Non-Local Neural Networks

Year: Nov 2017
Authors: Xiaolong Wang, Ross Girshick, Abhinav Gupta, Kaiming He
Affiliations: Carnegie Mellon University, Facebook AI Research

Capturing long-range dependencies is of central importance in deep neural networks. Both convolution and recurrent operations are building blocks that process one local neighborhood at a time. Repeaing local operations have several limitations:

  • it is computationally inefficient

  • it causes optmization difficulties

  • it makes multi-hop dependency modeling difficult

In this papre, the authors present non-local operations as a generic family of building blocks for capturing long-range dependencies. It is a generalization of the classical non-local mean operation [1].

Experiments on various benchmark datasets show that non-local models can compete or outperform SOTA methods on the task of video classification and image recognition.

Non-Local Neural Networks

Following the non-local mean opeartion [1], the authors define a generic non-local operation in deep neural networks as:

\[\mathbf{y}_i = \frac{1}{\mathcal{C}(\mathbf{x})} \sum_{\forall y} f(\mathbf{x}_i, \mathbf{x}_j)g(\mathbf{x}_j)\]

Here \(i\) is the index of an output position whose response is to be computed, function \(f\) computes a scalar (representing relationship such as affinity), and function \(g\) computes a representation of the input signal.

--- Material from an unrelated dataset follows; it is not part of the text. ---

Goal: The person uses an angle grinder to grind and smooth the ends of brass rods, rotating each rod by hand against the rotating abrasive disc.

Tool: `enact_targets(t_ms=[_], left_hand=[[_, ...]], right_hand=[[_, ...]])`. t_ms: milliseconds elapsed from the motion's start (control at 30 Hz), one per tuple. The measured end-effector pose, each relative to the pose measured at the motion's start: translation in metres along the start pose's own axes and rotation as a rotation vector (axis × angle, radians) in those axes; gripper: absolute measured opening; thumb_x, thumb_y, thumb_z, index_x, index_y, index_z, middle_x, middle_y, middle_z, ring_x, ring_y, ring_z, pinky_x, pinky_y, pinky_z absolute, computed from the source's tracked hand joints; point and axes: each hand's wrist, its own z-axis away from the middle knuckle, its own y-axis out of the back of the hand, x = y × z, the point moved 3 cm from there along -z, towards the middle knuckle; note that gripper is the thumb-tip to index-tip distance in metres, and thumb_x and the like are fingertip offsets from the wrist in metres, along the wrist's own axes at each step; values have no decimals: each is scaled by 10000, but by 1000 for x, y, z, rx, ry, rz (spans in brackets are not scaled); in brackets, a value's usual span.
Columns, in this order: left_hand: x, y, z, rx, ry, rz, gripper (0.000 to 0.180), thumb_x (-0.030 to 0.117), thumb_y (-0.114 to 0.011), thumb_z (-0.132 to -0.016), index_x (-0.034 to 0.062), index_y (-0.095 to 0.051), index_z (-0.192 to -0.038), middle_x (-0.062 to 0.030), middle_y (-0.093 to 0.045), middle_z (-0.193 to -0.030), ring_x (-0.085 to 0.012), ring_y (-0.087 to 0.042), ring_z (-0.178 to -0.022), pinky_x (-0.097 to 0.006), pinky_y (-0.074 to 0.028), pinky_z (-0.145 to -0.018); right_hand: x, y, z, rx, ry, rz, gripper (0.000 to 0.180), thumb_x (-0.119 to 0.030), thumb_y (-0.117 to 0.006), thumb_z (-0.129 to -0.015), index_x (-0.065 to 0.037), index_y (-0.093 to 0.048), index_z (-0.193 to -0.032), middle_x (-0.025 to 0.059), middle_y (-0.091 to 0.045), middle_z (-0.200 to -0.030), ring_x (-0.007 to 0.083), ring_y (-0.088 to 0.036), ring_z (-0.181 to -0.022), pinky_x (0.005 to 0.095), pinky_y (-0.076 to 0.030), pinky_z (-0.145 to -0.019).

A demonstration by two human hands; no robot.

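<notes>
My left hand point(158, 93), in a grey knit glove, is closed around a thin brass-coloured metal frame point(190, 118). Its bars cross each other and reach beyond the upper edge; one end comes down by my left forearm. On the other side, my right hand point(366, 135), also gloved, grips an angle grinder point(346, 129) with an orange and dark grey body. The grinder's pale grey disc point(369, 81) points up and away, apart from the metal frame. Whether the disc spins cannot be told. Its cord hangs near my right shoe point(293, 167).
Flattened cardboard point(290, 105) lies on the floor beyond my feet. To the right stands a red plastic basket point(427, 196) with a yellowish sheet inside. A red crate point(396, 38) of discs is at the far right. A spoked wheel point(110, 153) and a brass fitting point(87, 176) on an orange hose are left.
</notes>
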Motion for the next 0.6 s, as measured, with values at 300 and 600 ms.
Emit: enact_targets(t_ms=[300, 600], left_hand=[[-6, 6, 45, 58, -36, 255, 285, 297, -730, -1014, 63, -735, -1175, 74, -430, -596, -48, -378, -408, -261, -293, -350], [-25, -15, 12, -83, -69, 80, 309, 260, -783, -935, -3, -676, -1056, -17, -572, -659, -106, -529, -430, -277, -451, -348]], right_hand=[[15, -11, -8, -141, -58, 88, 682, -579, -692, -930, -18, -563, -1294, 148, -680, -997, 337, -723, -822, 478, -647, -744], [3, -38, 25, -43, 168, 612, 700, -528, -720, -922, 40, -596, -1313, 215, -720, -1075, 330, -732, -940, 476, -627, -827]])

A non-local operation can be used together with convolutional/recurrent layers to build a richer hierarchy that combines both non-local and local information.

Let \(g(\mathbf{x}_j) = W_g \mathbf{x}_j\), the authors present several instantiations:

Gaussian. We have:

\[f(\mathbf{x}_i, \mathbf{x}_j) = e^{\mathbf{x}_i^\top \mathbf{x}_j}, \;\;\; \mathcal{C}(\mathbf{x}) = \sum_{\forall j} f(\mathbf{x}_i, \mathbf{x}_j)\]

Embedded Gaussian. A simple exension is to compute similarity in an embedding space. We consider

\[f(\mathbf{x}_i, \mathbf{x}_j) = e^{\theta(\mathbf{x}_i)^\top \phi(\mathbf{x}_j)}, \;\;\; \theta(\mathbf{x}) = W_\phi \mathbf{x}, \;\;\; \phi(\mathbf{x}) = W_\theta \mathbf{x}_i, \;\;\; \mathcal{C}(\mathbf{x}) = \sum_{\forall j} f(\mathbf{x}\]

The authors argue that the self-attention moduel [2] is a special case of non-local operations in the embedded Gaussian version.

Dot product. We have

\[f(\mathbf{x}_i, \mathbf{x}_j) = \theta(\mathbf{x}_i)^\top \phi(\mathbf{x}_j), \;\;\; \mathcal{C}(\mathbf{x}) = N\]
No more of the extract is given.